→ INPUT DATA:
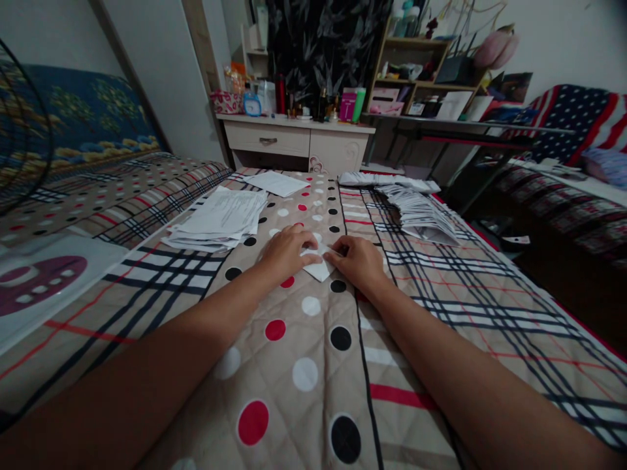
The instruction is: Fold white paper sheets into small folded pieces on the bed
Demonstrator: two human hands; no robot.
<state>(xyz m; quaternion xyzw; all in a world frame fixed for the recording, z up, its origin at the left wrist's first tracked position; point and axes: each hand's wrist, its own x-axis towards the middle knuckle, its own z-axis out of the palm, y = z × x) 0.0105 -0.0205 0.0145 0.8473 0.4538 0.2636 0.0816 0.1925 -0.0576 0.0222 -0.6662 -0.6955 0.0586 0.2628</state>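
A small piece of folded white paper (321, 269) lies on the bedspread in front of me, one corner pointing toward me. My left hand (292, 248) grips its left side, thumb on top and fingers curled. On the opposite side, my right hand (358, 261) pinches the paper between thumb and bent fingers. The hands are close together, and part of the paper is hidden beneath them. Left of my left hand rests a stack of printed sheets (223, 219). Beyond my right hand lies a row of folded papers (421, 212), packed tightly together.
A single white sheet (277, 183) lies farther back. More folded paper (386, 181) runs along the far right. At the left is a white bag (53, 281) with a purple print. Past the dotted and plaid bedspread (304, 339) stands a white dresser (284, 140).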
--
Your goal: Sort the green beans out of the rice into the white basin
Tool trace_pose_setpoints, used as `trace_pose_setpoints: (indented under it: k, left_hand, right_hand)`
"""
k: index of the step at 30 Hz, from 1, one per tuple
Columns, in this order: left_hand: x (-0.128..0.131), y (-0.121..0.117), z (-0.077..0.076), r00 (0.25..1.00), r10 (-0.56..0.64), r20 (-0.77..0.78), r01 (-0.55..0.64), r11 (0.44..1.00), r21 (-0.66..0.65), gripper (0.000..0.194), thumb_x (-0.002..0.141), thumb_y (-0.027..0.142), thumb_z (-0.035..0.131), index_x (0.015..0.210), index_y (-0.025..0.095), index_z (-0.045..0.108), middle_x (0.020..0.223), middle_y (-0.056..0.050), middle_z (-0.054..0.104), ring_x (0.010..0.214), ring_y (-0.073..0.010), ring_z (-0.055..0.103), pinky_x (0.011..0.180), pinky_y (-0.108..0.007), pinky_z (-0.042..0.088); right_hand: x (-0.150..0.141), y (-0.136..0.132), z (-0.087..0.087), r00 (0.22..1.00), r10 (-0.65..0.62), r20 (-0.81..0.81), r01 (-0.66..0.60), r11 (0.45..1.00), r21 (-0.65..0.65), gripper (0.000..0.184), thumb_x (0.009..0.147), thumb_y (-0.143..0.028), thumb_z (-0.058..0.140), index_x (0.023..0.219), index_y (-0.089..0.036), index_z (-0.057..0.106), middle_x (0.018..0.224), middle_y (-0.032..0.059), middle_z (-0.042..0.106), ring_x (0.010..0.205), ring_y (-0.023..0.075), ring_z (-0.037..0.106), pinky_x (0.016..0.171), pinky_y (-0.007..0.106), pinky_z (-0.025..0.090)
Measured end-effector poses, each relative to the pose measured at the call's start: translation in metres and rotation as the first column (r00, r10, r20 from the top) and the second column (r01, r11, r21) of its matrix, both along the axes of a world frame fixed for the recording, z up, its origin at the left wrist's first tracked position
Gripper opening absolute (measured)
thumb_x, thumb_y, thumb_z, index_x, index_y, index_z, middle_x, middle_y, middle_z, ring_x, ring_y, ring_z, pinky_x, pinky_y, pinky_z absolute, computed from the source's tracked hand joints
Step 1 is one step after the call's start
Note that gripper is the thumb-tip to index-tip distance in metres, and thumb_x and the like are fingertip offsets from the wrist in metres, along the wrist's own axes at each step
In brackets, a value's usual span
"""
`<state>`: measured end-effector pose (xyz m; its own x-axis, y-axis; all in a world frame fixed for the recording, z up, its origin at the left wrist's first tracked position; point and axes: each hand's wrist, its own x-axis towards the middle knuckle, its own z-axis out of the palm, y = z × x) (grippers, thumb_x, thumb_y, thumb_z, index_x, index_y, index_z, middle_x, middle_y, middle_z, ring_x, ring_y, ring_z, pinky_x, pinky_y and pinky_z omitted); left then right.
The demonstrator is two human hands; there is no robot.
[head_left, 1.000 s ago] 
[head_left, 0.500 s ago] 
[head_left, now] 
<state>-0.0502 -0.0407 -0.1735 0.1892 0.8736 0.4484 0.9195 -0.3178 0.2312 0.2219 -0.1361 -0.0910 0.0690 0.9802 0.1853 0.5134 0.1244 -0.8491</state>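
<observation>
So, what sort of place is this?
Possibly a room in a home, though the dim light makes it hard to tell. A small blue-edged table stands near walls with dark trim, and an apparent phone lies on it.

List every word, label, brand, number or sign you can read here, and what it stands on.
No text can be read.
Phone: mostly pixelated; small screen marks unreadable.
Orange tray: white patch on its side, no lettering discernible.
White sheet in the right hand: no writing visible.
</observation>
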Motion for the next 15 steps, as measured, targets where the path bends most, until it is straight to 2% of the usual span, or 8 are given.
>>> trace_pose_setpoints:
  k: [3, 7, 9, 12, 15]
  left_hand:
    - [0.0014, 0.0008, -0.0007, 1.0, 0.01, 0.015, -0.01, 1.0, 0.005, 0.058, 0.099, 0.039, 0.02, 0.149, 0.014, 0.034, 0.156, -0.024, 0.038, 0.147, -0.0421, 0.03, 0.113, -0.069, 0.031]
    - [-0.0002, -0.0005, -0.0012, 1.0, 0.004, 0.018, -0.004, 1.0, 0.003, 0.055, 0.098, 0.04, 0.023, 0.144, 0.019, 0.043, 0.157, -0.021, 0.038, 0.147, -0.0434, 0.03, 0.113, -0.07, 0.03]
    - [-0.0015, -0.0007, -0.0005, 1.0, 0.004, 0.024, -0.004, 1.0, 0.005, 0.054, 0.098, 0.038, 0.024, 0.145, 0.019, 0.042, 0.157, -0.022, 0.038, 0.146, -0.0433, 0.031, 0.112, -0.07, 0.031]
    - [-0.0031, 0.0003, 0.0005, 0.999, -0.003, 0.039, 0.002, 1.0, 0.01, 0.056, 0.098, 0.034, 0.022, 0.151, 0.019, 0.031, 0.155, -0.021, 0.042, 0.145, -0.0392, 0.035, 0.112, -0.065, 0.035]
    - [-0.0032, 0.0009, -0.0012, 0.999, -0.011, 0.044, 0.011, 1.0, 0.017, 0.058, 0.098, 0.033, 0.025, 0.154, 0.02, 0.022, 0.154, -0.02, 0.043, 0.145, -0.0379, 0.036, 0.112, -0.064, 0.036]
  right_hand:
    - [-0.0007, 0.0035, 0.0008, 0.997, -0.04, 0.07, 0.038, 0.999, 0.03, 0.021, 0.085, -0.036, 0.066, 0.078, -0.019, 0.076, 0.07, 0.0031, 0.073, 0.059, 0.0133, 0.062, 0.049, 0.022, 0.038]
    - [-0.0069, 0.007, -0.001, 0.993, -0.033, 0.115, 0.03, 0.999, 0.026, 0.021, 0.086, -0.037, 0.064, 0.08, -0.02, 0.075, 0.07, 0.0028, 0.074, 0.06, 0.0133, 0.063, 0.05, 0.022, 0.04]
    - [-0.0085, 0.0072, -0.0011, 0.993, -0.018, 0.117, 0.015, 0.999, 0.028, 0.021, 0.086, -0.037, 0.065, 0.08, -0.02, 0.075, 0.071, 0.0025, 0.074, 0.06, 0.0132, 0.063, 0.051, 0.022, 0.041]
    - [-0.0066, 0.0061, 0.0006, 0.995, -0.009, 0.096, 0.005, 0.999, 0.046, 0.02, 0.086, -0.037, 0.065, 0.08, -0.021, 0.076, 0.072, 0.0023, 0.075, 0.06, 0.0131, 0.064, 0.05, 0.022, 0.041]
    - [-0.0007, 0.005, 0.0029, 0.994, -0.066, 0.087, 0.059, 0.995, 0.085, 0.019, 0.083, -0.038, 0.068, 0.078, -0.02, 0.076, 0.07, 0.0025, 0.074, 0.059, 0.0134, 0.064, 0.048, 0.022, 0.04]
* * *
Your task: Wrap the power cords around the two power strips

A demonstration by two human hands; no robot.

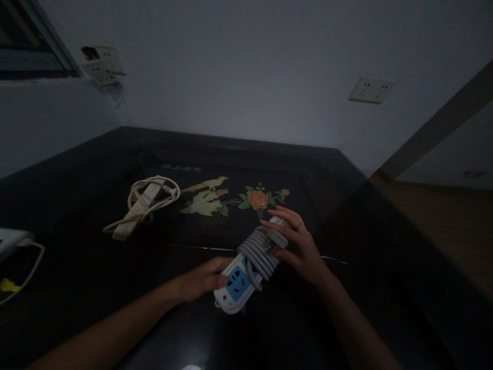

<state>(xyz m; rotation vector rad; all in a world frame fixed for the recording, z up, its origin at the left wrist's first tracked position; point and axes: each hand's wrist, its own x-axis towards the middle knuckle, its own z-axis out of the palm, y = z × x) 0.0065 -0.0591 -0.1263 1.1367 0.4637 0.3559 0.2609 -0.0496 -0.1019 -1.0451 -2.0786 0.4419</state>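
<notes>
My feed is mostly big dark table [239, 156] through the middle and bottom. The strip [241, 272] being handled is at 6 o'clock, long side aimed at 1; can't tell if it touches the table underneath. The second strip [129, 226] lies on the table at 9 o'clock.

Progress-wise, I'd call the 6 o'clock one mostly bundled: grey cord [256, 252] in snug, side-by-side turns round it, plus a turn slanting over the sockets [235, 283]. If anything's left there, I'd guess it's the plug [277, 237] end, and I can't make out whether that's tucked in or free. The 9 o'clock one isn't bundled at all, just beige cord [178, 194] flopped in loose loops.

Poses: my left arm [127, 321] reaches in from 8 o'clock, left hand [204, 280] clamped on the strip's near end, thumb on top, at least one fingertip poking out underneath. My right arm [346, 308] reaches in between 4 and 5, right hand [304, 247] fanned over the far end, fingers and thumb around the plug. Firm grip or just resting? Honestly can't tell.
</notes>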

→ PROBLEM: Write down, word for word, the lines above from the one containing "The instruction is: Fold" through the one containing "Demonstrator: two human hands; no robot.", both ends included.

→ THE ANSWER:
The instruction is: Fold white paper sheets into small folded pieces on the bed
Demonstrator: two human hands; no robot.

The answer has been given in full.